Jeff Snyder is the owner of SeaVision Marine Services LLC, a small business based in Rhode Island that provides hydrographic survey and remotely-operated vehicle services for both inshore and offshore clients. A former Navy Special Operations Officer with a B.S. in Geology from Duke and an M.S. in Geosystems from MIT, Jeff carries over 12 years of experience conducting operations to support marine search, survey, and underwater investigation projects. He is a USCG-licensed captain and an ACSM-certified hydrographer. Jeff is the senior project manager for all remotely-operated vehicle operations to support the three legs of this NOAA research cruise.

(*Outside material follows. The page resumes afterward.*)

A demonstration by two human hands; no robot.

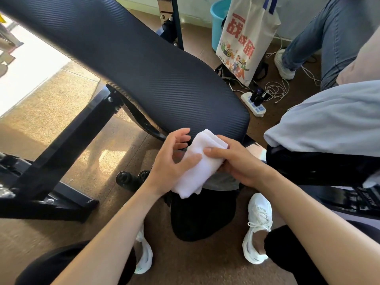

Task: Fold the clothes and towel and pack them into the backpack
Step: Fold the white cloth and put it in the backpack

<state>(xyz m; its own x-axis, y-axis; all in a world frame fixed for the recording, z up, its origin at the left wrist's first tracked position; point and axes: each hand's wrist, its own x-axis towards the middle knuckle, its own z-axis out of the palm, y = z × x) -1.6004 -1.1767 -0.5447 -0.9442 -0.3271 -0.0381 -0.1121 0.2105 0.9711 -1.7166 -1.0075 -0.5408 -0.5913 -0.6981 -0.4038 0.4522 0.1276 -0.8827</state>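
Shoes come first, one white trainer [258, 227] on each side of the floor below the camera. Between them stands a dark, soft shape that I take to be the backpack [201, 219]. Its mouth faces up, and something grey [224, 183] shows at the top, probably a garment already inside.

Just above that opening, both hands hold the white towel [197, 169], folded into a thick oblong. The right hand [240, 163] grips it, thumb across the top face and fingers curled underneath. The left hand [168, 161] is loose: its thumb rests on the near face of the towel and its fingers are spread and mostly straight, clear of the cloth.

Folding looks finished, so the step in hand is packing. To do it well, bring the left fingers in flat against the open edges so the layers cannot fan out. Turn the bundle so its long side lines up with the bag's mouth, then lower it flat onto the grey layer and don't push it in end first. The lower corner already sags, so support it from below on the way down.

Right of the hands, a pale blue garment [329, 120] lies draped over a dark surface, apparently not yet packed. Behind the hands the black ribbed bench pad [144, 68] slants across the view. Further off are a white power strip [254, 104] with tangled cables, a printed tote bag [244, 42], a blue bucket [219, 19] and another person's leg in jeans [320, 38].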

Doug Weaver is a marine biologist and geographic information specialist with Texas A&M University-Corpus Christi, and a doctoral student in the department of Physical and Life Sciences. His research interests include fisheries ecosystem function and reef fish community ecology, seafloor mapping and habitat characterization. He has logged over 1,000 SCUBA dives in the Atlantic and Gulf of Mexico, and participated in over 70 research cruises conducting remotely operated vehicle (ROV), submersible, and multibeam mapping surveys in the Gulf of Mexico and Florida Keys.

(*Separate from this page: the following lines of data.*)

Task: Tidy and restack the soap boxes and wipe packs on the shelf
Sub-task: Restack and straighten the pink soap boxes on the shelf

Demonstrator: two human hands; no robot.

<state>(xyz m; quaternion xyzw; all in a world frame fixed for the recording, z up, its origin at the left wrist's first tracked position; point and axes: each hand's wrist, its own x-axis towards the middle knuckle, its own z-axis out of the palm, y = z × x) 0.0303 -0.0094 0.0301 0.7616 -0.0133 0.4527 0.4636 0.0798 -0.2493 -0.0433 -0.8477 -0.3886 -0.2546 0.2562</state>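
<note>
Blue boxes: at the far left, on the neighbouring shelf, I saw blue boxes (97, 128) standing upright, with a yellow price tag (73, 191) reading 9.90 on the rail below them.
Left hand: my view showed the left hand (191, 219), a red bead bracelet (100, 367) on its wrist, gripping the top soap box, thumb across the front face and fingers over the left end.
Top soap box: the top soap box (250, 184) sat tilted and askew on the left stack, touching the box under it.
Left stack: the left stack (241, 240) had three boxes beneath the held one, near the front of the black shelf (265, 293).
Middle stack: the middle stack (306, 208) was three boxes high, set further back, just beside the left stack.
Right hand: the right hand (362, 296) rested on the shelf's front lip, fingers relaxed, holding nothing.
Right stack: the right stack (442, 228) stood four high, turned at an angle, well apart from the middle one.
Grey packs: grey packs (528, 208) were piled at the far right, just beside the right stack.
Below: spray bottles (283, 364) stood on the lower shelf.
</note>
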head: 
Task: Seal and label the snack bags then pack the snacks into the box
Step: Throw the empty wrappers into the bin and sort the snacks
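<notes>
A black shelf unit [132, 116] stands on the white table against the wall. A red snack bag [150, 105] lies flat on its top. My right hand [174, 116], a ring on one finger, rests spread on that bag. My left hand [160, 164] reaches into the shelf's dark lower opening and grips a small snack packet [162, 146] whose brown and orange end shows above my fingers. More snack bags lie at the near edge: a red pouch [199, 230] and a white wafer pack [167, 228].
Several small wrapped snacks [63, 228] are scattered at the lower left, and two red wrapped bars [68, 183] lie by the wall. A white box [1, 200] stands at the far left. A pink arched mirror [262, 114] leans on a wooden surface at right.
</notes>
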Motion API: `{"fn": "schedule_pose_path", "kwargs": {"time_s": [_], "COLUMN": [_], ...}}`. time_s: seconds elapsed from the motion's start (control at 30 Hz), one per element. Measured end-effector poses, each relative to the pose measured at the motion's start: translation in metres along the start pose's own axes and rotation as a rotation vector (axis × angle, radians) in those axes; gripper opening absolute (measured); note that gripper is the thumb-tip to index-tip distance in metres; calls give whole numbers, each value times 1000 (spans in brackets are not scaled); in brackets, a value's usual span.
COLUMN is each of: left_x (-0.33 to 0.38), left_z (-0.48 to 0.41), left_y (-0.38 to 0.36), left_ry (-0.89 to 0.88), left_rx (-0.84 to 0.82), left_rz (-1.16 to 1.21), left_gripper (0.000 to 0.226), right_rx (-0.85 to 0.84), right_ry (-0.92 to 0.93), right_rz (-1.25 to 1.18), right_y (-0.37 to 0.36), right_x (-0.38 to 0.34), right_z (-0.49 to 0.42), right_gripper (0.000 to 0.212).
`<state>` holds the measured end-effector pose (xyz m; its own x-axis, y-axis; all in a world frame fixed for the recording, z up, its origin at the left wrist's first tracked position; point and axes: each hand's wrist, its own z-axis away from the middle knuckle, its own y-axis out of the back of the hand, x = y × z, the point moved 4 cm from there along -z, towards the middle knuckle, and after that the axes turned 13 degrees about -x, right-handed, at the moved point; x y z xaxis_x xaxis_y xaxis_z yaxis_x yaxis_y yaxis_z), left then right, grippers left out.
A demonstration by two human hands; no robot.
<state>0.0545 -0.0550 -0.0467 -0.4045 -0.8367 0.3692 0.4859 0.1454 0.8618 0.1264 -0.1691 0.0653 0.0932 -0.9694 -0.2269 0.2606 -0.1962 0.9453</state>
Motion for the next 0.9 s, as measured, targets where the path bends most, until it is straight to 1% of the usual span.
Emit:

Robert Westrick holds a Master’s degree in Maritime History & Nautical Archaeology from East Carolina University. He is a registered professional archaeologist. Westrick has worked on numerous shipwreck projects over the past decade ranging from remote sensing surveys to complete excavation and mapping investigations. In 1997 he secured the necessary permits from the United States Navy, obtained funding from the Institute for International Maritime Research, and completed the first archaeological survey of the U.S.S. Peterhoff, a Civil War steamship lost off the coast of North Carolina. In addition to his work on various Civil War shipwrecks in North Carolina and Virginia, Westrick has worked on projects ranging from 17th century Spanish merchant ships off Bermuda to 19th century schooners in Lake Erie. He recently participated in a project to excavate Blackbeard’s flagship, Queen Anne’s Revenge, lost off the coast of North Carolina in 1718. Mr. Westrick joined C & C Technologies in 2008 as a marine archaeologist.
Leslie Wickes recently graduated Penn State University with a BS in biology. While earning her degree she worked in the Fisher Laboratory using geographic information systems (GIS) and chemical data to study community composition on deep sea hydrothermal vent chimneys. Since graduating she has joined the Cordes lab at Temple University and will work to maintain live coral collections both on the ship and upon returning to the lab. As it is her first time out at sea, she will be interested in all aspects of the exploration and will assist in various tasks and research.